Open Source Projects for GPU Hardware Learning

Open Source Projects for GPU Hardware Learning | Generated by AI

Home 2026.06

Question: What are great open-source projects for learning how HBM memory, GPU chips, and related hardware actually work?

Answer:

The trick is to attack this at three layers: RTL (the actual chip logic), cycle-accurate simulators (where HBM timing lives), and the software/driver stack (where you already have hardware — your MI300X and RTX 4070). Here’s the ladder, ordered by learning ROI.

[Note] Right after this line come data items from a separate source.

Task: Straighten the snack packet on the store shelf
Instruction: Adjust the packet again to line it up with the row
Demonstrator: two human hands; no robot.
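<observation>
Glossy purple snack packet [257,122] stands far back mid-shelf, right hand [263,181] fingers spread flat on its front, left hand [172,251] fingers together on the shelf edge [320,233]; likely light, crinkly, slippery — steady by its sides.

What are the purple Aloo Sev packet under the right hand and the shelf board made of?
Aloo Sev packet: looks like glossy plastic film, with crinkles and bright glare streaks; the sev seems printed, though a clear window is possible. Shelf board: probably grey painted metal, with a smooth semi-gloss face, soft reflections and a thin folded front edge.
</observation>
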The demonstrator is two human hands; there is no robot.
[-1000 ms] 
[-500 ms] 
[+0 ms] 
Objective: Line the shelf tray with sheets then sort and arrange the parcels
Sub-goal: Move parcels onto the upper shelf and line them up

Layer 1: GPU RTL — read real Verilog

tiny-gpu — start here, finish in a weekend. A minimal GPU implementation in Verilog optimized for learning how GPUs work from the ground up, built precisely because full projects like MIAOW and VeriGPU are too complex to learn from. ~15 Verilog files: a dispatcher, compute cores with fetcher/decoder/scheduler/ALU/LSU, and a memory controller. You’ll see SIMD execution and memory-latency hiding in their rawest form.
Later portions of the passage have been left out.